§ REQUIRED ACTION
The answer must be an exact copy of the records, with no pictures in it.

### DATA FOR THE TASK ###

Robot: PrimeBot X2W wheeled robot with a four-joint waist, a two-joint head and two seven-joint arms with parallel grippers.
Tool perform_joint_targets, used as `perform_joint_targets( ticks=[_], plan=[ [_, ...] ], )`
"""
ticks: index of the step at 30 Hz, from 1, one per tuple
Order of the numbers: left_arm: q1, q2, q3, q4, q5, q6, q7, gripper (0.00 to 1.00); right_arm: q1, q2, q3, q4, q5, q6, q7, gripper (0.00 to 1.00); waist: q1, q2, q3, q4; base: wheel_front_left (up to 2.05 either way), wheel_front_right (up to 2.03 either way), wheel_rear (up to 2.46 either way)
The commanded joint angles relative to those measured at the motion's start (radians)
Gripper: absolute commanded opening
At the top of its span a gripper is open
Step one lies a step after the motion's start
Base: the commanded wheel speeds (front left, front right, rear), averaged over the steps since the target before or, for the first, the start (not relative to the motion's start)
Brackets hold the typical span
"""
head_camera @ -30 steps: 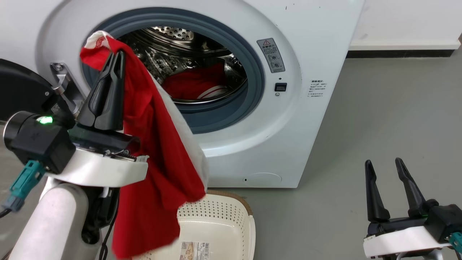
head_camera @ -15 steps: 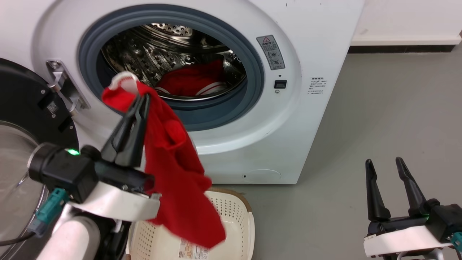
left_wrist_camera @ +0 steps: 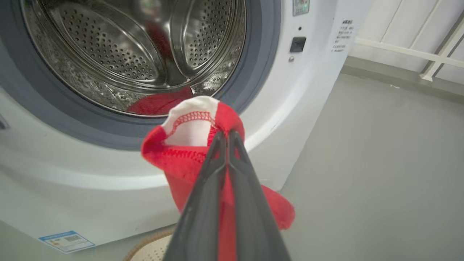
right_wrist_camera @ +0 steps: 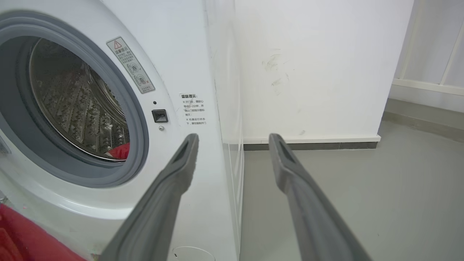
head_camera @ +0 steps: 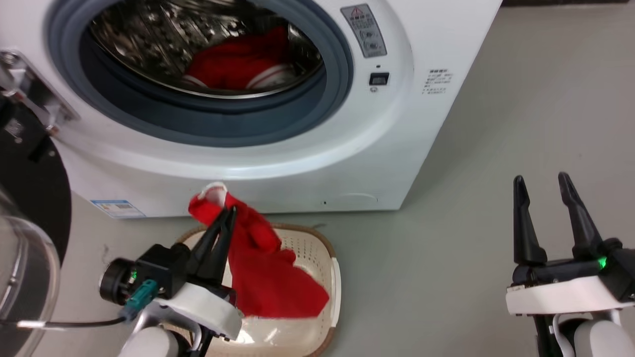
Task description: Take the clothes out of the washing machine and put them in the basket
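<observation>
Now one red garment [head_camera: 268,277] hangs pinched near its white-trimmed end in the clenched left gripper [head_camera: 229,214], its lower part spread over the basket [head_camera: 335,277], which sits on the floor [head_camera: 496,124] just before the washing machine [head_camera: 436,39]. More red clothes [head_camera: 233,62] lie in the drum [head_camera: 149,29]. The right gripper [head_camera: 541,182] stands released, well apart

A smooth pale grey floor [head_camera: 496,124] spreads across the near and right side of the scene. At the far right stands a white painted wall [right_wrist_camera: 308,54] with faint grey scuff marks [right_wrist_camera: 277,72]. A dark skirting strip [right_wrist_camera: 311,146] runs along its foot, under a narrow white ledge [right_wrist_camera: 311,139]. Farther right is a white barred frame [left_wrist_camera: 398,50].
</observation>
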Motion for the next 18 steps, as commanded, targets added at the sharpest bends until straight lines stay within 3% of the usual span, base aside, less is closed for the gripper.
perform_joint_targets(
  ticks=[1, 11, 18],
  plan=[
    [-0.021, -0.004, -0.004, 0.024, -0.002, -0.009, -0.008, 0.00, -0.019, 0.001, -0.001, -0.006, -0.006, -0.001, -0.002, 1.00, -0.0001, -0.0001, 0.046, -0.014, 0.00, 0.00, 0.00],
    [-0.214, -0.108, -0.054, 0.536, 0.004, -0.103, -0.085, 0.00, -0.123, 0.001, -0.006, -0.032, 0.002, -0.001, -0.002, 1.00, -0.0001, -0.0001, 0.261, -0.056, 0.00, 0.00, 0.00],
    [-0.417, -0.173, -0.107, 0.861, 0.043, -0.146, -0.099, 0.00, -0.188, 0.001, -0.023, -0.052, 0.023, -0.001, -0.002, 1.00, -0.0001, -0.0001, 0.406, -0.085, 0.00, 0.00, 0.00]
  ],
)
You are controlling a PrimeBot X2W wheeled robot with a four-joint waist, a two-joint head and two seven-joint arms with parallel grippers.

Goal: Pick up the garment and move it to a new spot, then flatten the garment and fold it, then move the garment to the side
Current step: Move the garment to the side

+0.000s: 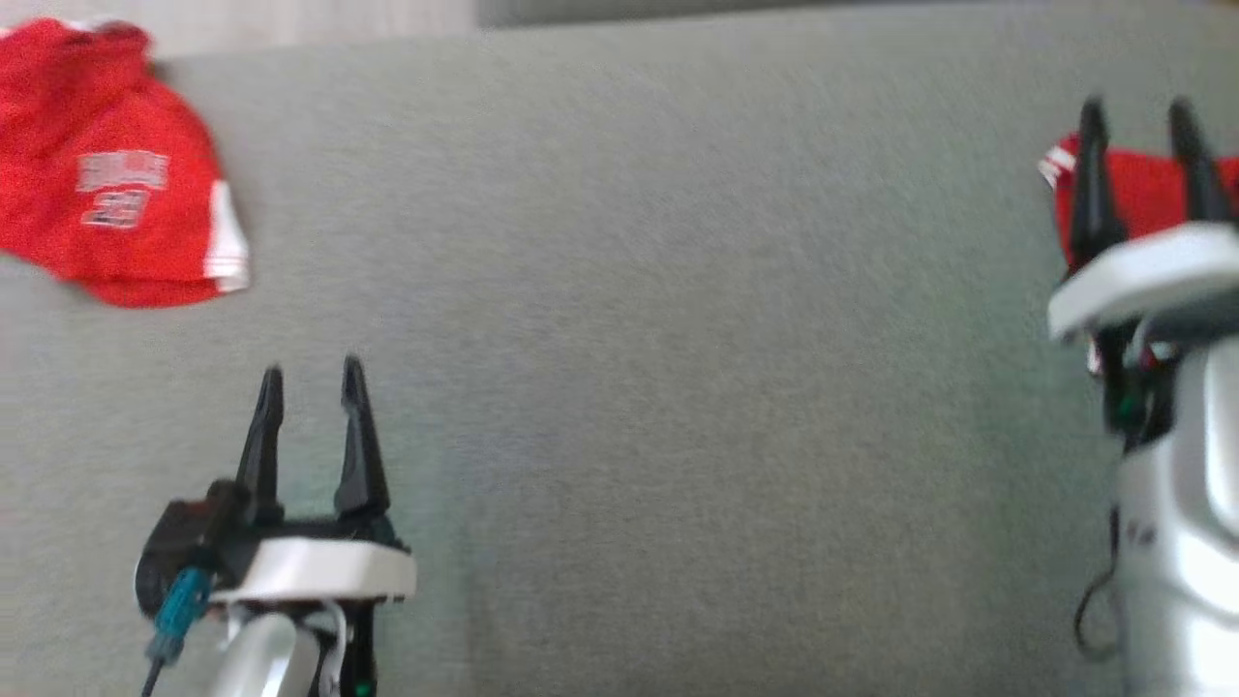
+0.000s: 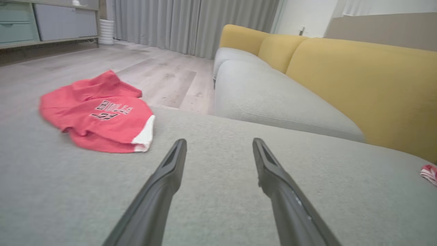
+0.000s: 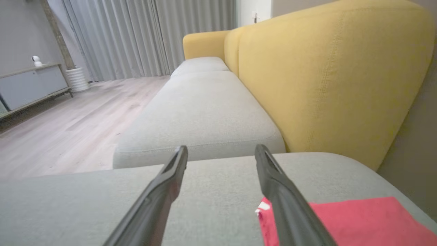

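Folded red garment (image 1: pixel 1142 194) lying flat at the far right of the grey sofa seat (image 1: pixel 678 387), close to the yellow backrest (image 3: pixel 324 85). In the right wrist view, the folded red garment (image 3: pixel 358 218) shows a smooth upper face, a straight edge and a white-trimmed corner. Its compact shape and its position at the margin of the seat suggest that the fold is complete and the piece is set aside, so the task appears to be at or near its end. A second piece, a crumpled red jersey (image 1: pixel 106 184) with pale lettering and a white sleeve band, lies well apart at the far left of the same seat, close to the edge above the wooden floor (image 2: pixel 164 75). The right end effector (image 1: pixel 1135 106) stands over the left edge of the folded red garment with its jaws fully apart and nothing between them. One finger crosses the trimmed corner in the wrist view, but contact with the cloth cannot be determined. The left end effector (image 1: pixel 312 370) is likewise wide open and empty. It is held low over the near left of the seat, pointing past the jersey and touching nothing.
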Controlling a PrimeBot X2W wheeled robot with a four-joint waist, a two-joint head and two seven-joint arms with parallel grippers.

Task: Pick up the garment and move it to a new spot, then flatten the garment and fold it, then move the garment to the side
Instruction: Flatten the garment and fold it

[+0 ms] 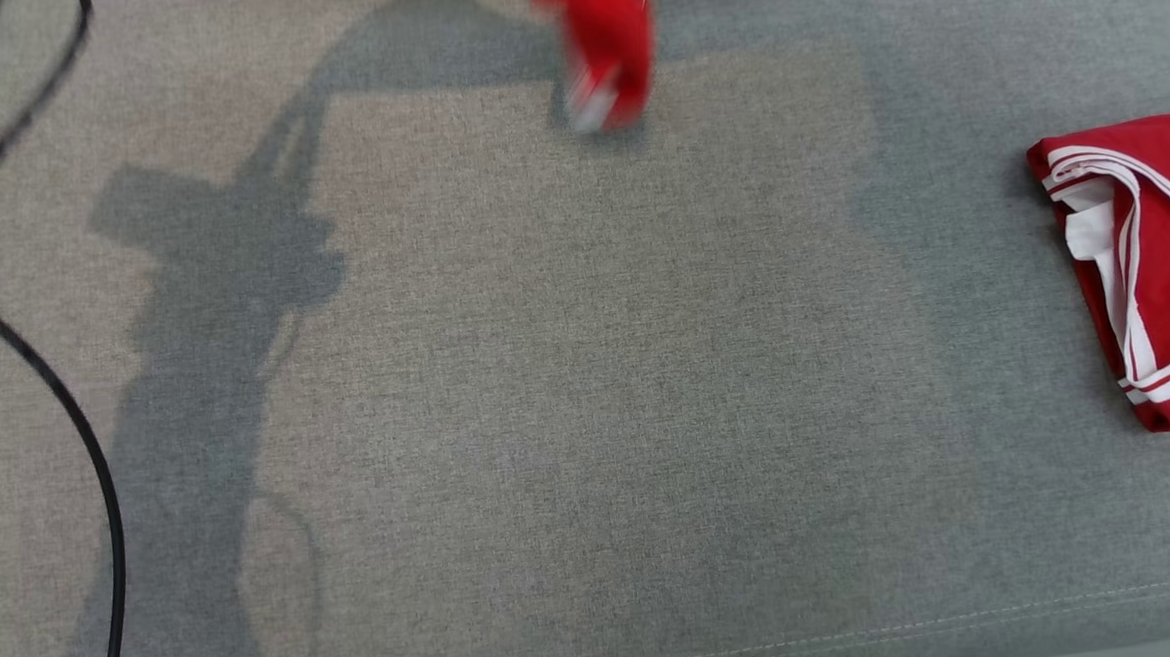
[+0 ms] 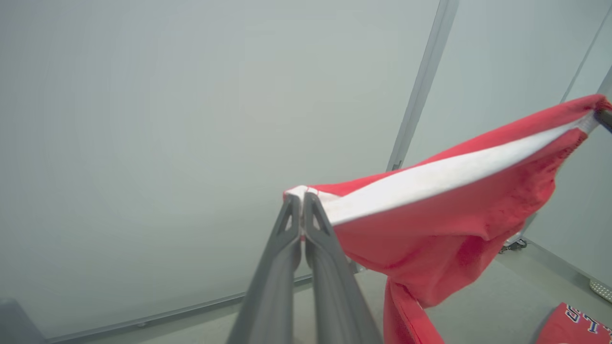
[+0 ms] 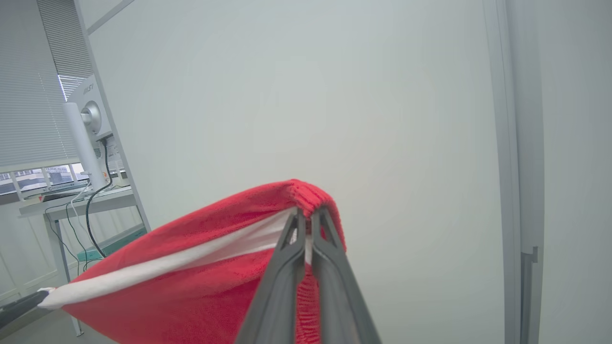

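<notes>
Left pincer (image 2: 302, 203) and right pincer (image 3: 306, 217), fully closed, each clamp one end of the white-banded edge of the garment (image 2: 444, 224), taut between them. It hangs above the counter's (image 1: 590, 418) far edge, long axis left-right; neither arm is nearer.

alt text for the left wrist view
The left gripper is shut on a corner of a red garment with a white band, before a pale wall. The cloth stretches to the right gripper at the upper right edge; another red shirt lies at the lower right.
</notes>
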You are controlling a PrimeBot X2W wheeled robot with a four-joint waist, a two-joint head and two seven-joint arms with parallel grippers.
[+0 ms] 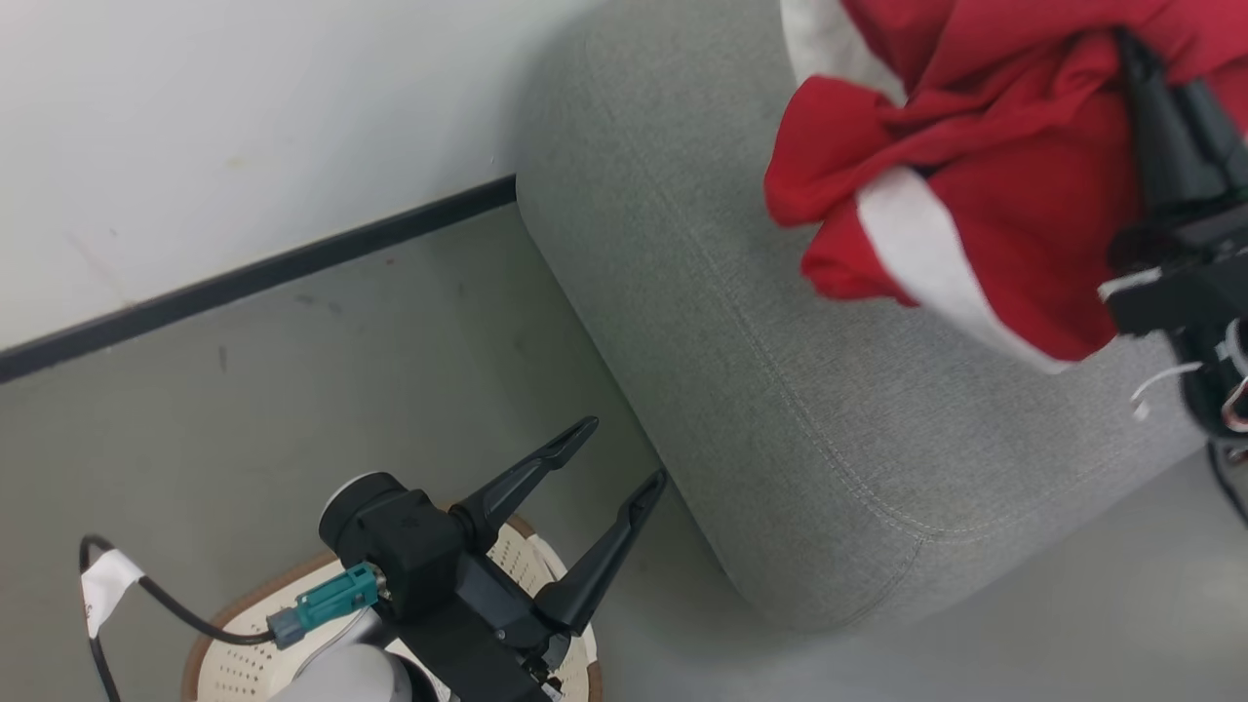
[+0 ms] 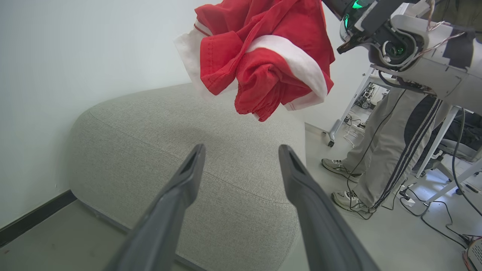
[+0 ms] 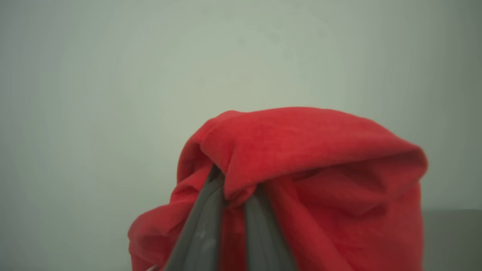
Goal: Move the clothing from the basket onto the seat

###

§ ANSWER SECTION
Robot: PrimeBot X2W wheeled robot with a four-joint waist, a two-joint head and two seven-joint arms with parallel grippers.
Tool perform_joint_targets, used as `perform_joint_targets( ticks=[_], plan=[ [_, ...] ], )`
"""
ticks: index of the step at 30 Hz, from 1, one per tuple
Order of the numbers: left_arm: q1, q2, q3, q4, q5, q6, q7, gripper (0.00 to 1.00); right_arm: q1, q2, q3, q4, q5, q6, q7, gripper (0.00 to 1.00); waist: q1, q2, q3, q4; base: wheel_front_left (up to 2.05 either way), wheel_front_right (up to 2.03 either way), wheel_rear (up to 2.46 either way)
The commanded joint angles relative to those measured at the motion's start (radians)
Gripper: absolute commanded opening
At the top of its span a gripper is open
Step one lies a step after the motion's start
Base: the commanded wheel speeds (front left, front right, rear), averaged over the steps since the target before or, for the first, the start (not relative to the motion's start)
Brackets hold the typical span
"""
head_camera @ -30 steps: 
head_camera @ -15 steps: 
left_wrist_camera @ +0 steps: 
right_wrist_camera @ +0 steps: 
head_camera @ +0 steps: 
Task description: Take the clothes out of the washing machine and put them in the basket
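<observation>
Now one red garment [head_camera: 268,277] hangs pinched near its white-trimmed end in the clenched left gripper [head_camera: 229,214], its lower part spread over the basket [head_camera: 335,277], which sits on the floor [head_camera: 496,124] just before the washing machine [head_camera: 436,39]. More red clothes [head_camera: 233,62] lie in the drum [head_camera: 149,29]. The right gripper [head_camera: 541,182] stands released, well apart

A smooth pale grey floor [head_camera: 496,124] spreads across the near and right side of the scene. At the far right stands a white painted wall [right_wrist_camera: 308,54] with faint grey scuff marks [right_wrist_camera: 277,72]. A dark skirting strip [right_wrist_camera: 311,146] runs along its foot, under a narrow white ledge [right_wrist_camera: 311,139]. Farther right is a white barred frame [left_wrist_camera: 398,50].
</observation>
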Motion for the next 18 steps, as commanded, targets added at the sharpest bends until straight lines stay within 3% of the usual span, base aside, less is closed for the gripper.
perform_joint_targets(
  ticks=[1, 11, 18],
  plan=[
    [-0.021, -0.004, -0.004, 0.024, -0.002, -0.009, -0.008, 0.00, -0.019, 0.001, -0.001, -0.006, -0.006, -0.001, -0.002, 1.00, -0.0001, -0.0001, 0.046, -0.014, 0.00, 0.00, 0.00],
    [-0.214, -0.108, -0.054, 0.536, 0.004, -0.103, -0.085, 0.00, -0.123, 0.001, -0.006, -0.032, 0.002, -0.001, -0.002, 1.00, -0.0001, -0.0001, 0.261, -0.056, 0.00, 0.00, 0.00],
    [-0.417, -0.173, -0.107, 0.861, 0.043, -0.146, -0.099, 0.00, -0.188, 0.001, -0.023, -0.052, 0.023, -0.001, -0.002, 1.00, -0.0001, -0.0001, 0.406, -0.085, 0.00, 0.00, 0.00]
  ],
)
You are controlling a PrimeBot X2W wheeled robot with a four-joint waist, a two-joint head and two seven-joint arms with parallel grippers.

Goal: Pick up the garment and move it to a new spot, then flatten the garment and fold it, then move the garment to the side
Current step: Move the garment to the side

+0.000s: 
+0.000s: 
+0.000s: 

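Folded red garment (image 1: pixel 1142 194) lying flat at the far right of the grey sofa seat (image 1: pixel 678 387), close to the yellow backrest (image 3: pixel 324 85). In the right wrist view, the folded red garment (image 3: pixel 358 218) shows a smooth upper face, a straight edge and a white-trimmed corner. Its compact shape and its position at the margin of the seat suggest that the fold is complete and the piece is set aside, so the task appears to be at or near its end. A second piece, a crumpled red jersey (image 1: pixel 106 184) with pale lettering and a white sleeve band, lies well apart at the far left of the same seat, close to the edge above the wooden floor (image 2: pixel 164 75). The right end effector (image 1: pixel 1135 106) stands over the left edge of the folded red garment with its jaws fully apart and nothing between them. One finger crosses the trimmed corner in the wrist view, but contact with the cloth cannot be determined. The left end effector (image 1: pixel 312 370) is likewise wide open and empty. It is held low over the near left of the seat, pointing past the jersey and touching nothing.
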Controlling a PrimeBot X2W wheeled robot with a four-joint waist, a two-joint head and two seven-joint arms with parallel grippers.

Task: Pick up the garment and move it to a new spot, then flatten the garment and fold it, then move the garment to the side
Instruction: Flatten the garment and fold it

[+0 ms] 
[+0 ms] 
[+0 ms] 

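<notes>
Left pincer (image 2: 302, 203) and right pincer (image 3: 306, 217), fully closed, each clamp one end of the white-banded edge of the garment (image 2: 444, 224), taut between them. It hangs above the counter's (image 1: 590, 418) far edge, long axis left-right; neither arm is nearer.

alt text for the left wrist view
The left gripper is shut on a corner of a red garment with a white band, before a pale wall. The cloth stretches to the right gripper at the upper right edge; another red shirt lies at the lower right.
</notes>
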You are controlling a PrimeBot X2W wheeled robot with a four-joint waist, a two-joint head and two seven-joint arms with parallel grippers.
[+0 ms] 
[+0 ms] 
[+0 ms] 
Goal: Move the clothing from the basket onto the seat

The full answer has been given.